What is expected.
Where the data below contains pictures, omit them; output the rest word for word.

Information shown.
----

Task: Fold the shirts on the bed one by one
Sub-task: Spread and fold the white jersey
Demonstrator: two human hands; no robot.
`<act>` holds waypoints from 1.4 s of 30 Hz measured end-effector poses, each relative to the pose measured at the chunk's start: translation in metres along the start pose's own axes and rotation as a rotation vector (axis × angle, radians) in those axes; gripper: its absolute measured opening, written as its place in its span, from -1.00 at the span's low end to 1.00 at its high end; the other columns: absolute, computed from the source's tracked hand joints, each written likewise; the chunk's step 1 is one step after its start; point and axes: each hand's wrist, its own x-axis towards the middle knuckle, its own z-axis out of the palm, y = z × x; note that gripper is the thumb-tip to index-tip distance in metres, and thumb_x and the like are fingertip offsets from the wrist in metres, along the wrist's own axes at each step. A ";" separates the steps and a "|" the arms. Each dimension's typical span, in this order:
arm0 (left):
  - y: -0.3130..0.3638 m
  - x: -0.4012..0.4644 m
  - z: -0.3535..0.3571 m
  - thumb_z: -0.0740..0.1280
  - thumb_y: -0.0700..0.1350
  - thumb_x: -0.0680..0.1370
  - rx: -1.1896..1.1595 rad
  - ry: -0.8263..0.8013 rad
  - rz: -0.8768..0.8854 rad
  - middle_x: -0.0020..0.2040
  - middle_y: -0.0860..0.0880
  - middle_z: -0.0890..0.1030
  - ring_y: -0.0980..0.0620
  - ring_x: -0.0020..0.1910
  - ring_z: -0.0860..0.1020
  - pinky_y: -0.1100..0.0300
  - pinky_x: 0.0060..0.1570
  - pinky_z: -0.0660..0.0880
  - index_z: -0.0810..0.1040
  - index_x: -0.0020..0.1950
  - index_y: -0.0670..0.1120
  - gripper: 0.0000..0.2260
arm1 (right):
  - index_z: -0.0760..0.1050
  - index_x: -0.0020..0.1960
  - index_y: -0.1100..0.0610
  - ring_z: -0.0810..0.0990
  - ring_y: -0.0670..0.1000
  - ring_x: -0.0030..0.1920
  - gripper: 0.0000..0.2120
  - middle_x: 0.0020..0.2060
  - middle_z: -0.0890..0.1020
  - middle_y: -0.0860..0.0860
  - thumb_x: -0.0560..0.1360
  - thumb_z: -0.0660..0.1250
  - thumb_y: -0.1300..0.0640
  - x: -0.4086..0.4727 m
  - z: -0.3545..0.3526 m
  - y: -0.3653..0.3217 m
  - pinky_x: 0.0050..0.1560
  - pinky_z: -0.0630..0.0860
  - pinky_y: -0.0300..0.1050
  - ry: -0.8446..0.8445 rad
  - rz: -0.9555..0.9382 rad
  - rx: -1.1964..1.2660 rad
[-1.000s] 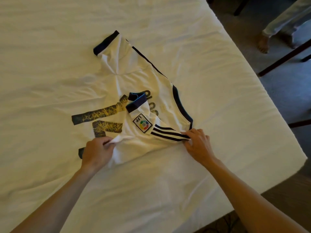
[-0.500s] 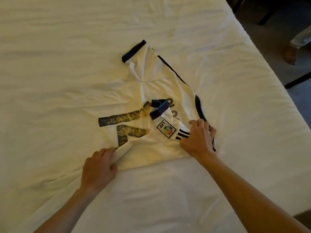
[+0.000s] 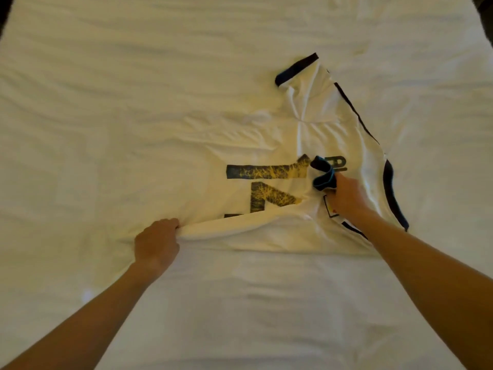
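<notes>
right hand point(image 3: 346, 197) slid to sleeve cuff point(image 3: 322, 177)

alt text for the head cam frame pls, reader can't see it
Two bare hands fold a white shirt with dark trim and a cracked printed number on a white bed. The left hand grips the folded near edge; the right hand holds the folded-in sleeve by its dark cuff.

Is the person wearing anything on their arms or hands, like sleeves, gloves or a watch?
No. Both arms are bare all the way to the bottom edge of the picture, with no sleeves showing. The left hand and right hand have no gloves, and no watch, bracelet or ring can be seen.
</notes>
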 end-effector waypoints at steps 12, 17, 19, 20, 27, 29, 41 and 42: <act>-0.092 0.000 -0.021 0.43 -0.04 0.46 -0.196 0.071 -0.061 -0.15 0.05 0.64 -0.09 -0.14 0.60 0.16 -0.28 0.37 0.62 -0.08 0.07 -0.94 | 0.50 0.33 0.05 0.44 0.07 0.21 -0.56 0.23 0.53 0.01 0.49 0.37 -0.05 -0.098 0.110 -0.152 0.24 0.31 0.02 -0.215 -0.794 -0.136; -0.115 -0.002 -0.024 0.39 -0.16 0.41 -0.038 -0.094 -0.022 -0.15 0.06 0.58 -0.03 -0.18 0.51 0.18 -0.31 0.34 0.58 -0.09 0.08 -0.84 | 0.60 0.24 0.02 0.49 0.06 0.12 -0.73 0.12 0.60 -0.02 0.64 0.21 0.02 -0.088 0.111 -0.168 0.03 0.33 -0.01 -0.149 -0.743 -0.134; -0.129 0.008 -0.033 0.41 -0.07 0.42 -0.239 -0.011 -0.093 -0.25 0.07 0.59 0.00 -0.24 0.53 0.19 -0.34 0.35 0.63 -0.17 0.06 -0.97 | 0.62 0.20 0.07 0.55 0.09 0.06 -0.74 0.07 0.64 0.01 0.65 0.20 0.06 -0.086 0.105 -0.172 0.01 0.44 0.02 -0.166 -0.744 -0.091; -0.134 0.016 -0.037 0.42 -0.02 0.40 -0.465 0.051 -0.166 -0.29 0.06 0.60 0.03 -0.26 0.54 0.18 -0.32 0.39 0.65 -0.20 0.02 -0.94 | 0.62 0.17 0.10 0.58 0.11 0.02 -0.75 0.03 0.65 0.04 0.64 0.20 0.08 -0.084 0.102 -0.173 -0.01 0.49 0.05 -0.148 -0.723 -0.045; -0.134 0.026 -0.018 0.53 0.05 0.42 -1.055 0.120 -0.493 -0.32 0.00 0.63 0.06 -0.34 0.56 0.20 -0.35 0.43 0.67 -0.22 -0.09 -0.78 | 0.47 0.34 0.02 0.53 0.10 0.15 -0.62 0.18 0.59 -0.01 0.56 0.31 -0.07 -0.074 0.110 -0.180 0.15 0.40 0.04 -0.214 -0.549 -0.121; -0.137 0.027 -0.013 0.48 -0.02 0.47 -0.954 0.230 -0.417 -0.37 0.03 0.59 0.01 -0.32 0.53 0.16 -0.34 0.40 0.61 -0.30 -0.06 -0.81 | 0.55 0.19 0.05 0.58 0.12 0.04 -0.76 0.03 0.62 0.01 0.60 0.25 0.00 -0.068 0.110 -0.189 0.03 0.48 0.02 -0.183 -0.540 -0.106; -0.063 0.001 -0.006 0.27 -0.05 0.61 -0.495 0.613 -0.040 0.24 -0.22 0.53 -0.25 0.26 0.47 -0.13 0.22 0.42 0.51 0.31 -0.20 -0.66 | 0.43 0.37 0.08 0.42 0.15 0.32 -0.54 0.35 0.44 0.08 0.48 0.40 0.16 -0.104 0.113 -0.159 0.29 0.37 0.17 0.203 -0.577 0.030; -0.042 -0.004 -0.001 0.27 -0.05 0.60 -0.489 0.598 0.149 0.22 -0.19 0.55 -0.22 0.25 0.49 -0.11 0.22 0.44 0.54 0.28 -0.19 -0.68 | 0.46 0.34 0.08 0.44 0.14 0.31 -0.56 0.34 0.46 0.08 0.48 0.41 0.19 -0.104 0.107 -0.146 0.25 0.39 0.16 0.247 -0.564 0.044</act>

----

Task response.
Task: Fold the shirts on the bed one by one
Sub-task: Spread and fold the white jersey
Demonstrator: two human hands; no robot.
`<act>` holds waypoints from 1.4 s of 30 Hz measured end-effector poses, each relative to the pose measured at the chunk's start: translation in metres along the start pose's own axes and rotation as a rotation vector (axis × angle, radians) in those axes; gripper: its absolute measured opening, written as its place in its span, from -1.00 at the span's low end to 1.00 at its high end; the other columns: absolute, computed from the source's tracked hand joints, each written likewise; the chunk's step 1 is one step after its start; point and axes: each hand's wrist, its own x-axis towards the middle knuckle, its own z-axis out of the palm, y = z × x; note that gripper is the thumb-tip to index-tip distance in metres, and thumb_x and the like are fingertip offsets from the wrist in metres, along the wrist's own axes at each step. A ";" separates the steps and a "|" the arms. Each dimension's typical span, in this order:
arm0 (left):
  - y: -0.3130..0.3638 m
  - x: -0.4012..0.4644 m
  - z: -0.3535..0.3571 m
  - thumb_z: -0.0740..0.1280
  - thumb_y: -0.0700..0.1350
  - thumb_x: -0.0680..0.1370
  - rx: -1.1896..1.1595 rad
  - ry: -0.8263..0.8013 rad
  - rz: -0.8768..0.8854 rad
  - middle_x: -0.0020..0.2040
  - middle_y: -0.0860..0.0880
  - middle_z: -0.0890..0.1030
  - ring_y: -0.0980..0.0620
  - ring_x: -0.0020..0.1910
  - ring_z: -0.0860..0.1020
  - pinky_y: -0.1100..0.0300
  - pinky_x: 0.0060..0.1570
  - pinky_z: -0.0660..0.0880
  - index_z: -0.0810..0.1040
  - index_x: -0.0020..0.1950
  - index_y: -0.0670..0.1120
  - gripper: 0.0000..0.2260
arm1 (right):
  - index_z: -0.0760..0.1050
  - index_x: -0.0020..0.1960
  - index_y: -0.1100..0.0610
  - ring_z: -0.0810..0.0990
  - ring_y: -0.0670..0.1000
  - ring_x: -0.0030..0.1920
  - gripper: 0.0000..0.2120
  - middle_x: 0.0020..0.2060
  - middle_z: -0.0890..0.1020
  - middle_y: -0.0860..0.0860
  - thumb_x: -0.0560..0.1360
  - thumb_z: -0.0660..0.1250
  - thumb_y: -0.1300..0.0640
  - x: -0.4086..0.4727 m
  - z: -0.3545..0.3526 m
  - y: -0.3653..0.3217 m
  - pinky_x: 0.0050..0.1560
  - pinky_z: -0.0630..0.0860
  - pinky_y: -0.0300..0.1050
  - ry: -0.8446..0.8445 rad
  - rz: -0.9555..0.9382 rad
  - rx: -1.1964..1.2660 rad
[-1.000s] 
[-0.500s] 
[+0.000s] 
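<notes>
right hand point(image 3: 346, 197) slid to sleeve cuff point(image 3: 322, 177)

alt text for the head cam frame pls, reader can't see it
Two bare hands fold a white shirt with dark trim and a cracked printed number on a white bed. The left hand grips the folded near edge; the right hand holds the folded-in sleeve by its dark cuff.

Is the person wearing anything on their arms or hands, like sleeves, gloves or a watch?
No. Both arms are bare all the way to the bottom edge of the picture, with no sleeves showing. The left hand and right hand have no gloves, and no watch, bracelet or ring can be seen.
</notes>
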 end-effector waypoints at steps 12, 17, 19, 20, 27, 29, 41 and 42: <act>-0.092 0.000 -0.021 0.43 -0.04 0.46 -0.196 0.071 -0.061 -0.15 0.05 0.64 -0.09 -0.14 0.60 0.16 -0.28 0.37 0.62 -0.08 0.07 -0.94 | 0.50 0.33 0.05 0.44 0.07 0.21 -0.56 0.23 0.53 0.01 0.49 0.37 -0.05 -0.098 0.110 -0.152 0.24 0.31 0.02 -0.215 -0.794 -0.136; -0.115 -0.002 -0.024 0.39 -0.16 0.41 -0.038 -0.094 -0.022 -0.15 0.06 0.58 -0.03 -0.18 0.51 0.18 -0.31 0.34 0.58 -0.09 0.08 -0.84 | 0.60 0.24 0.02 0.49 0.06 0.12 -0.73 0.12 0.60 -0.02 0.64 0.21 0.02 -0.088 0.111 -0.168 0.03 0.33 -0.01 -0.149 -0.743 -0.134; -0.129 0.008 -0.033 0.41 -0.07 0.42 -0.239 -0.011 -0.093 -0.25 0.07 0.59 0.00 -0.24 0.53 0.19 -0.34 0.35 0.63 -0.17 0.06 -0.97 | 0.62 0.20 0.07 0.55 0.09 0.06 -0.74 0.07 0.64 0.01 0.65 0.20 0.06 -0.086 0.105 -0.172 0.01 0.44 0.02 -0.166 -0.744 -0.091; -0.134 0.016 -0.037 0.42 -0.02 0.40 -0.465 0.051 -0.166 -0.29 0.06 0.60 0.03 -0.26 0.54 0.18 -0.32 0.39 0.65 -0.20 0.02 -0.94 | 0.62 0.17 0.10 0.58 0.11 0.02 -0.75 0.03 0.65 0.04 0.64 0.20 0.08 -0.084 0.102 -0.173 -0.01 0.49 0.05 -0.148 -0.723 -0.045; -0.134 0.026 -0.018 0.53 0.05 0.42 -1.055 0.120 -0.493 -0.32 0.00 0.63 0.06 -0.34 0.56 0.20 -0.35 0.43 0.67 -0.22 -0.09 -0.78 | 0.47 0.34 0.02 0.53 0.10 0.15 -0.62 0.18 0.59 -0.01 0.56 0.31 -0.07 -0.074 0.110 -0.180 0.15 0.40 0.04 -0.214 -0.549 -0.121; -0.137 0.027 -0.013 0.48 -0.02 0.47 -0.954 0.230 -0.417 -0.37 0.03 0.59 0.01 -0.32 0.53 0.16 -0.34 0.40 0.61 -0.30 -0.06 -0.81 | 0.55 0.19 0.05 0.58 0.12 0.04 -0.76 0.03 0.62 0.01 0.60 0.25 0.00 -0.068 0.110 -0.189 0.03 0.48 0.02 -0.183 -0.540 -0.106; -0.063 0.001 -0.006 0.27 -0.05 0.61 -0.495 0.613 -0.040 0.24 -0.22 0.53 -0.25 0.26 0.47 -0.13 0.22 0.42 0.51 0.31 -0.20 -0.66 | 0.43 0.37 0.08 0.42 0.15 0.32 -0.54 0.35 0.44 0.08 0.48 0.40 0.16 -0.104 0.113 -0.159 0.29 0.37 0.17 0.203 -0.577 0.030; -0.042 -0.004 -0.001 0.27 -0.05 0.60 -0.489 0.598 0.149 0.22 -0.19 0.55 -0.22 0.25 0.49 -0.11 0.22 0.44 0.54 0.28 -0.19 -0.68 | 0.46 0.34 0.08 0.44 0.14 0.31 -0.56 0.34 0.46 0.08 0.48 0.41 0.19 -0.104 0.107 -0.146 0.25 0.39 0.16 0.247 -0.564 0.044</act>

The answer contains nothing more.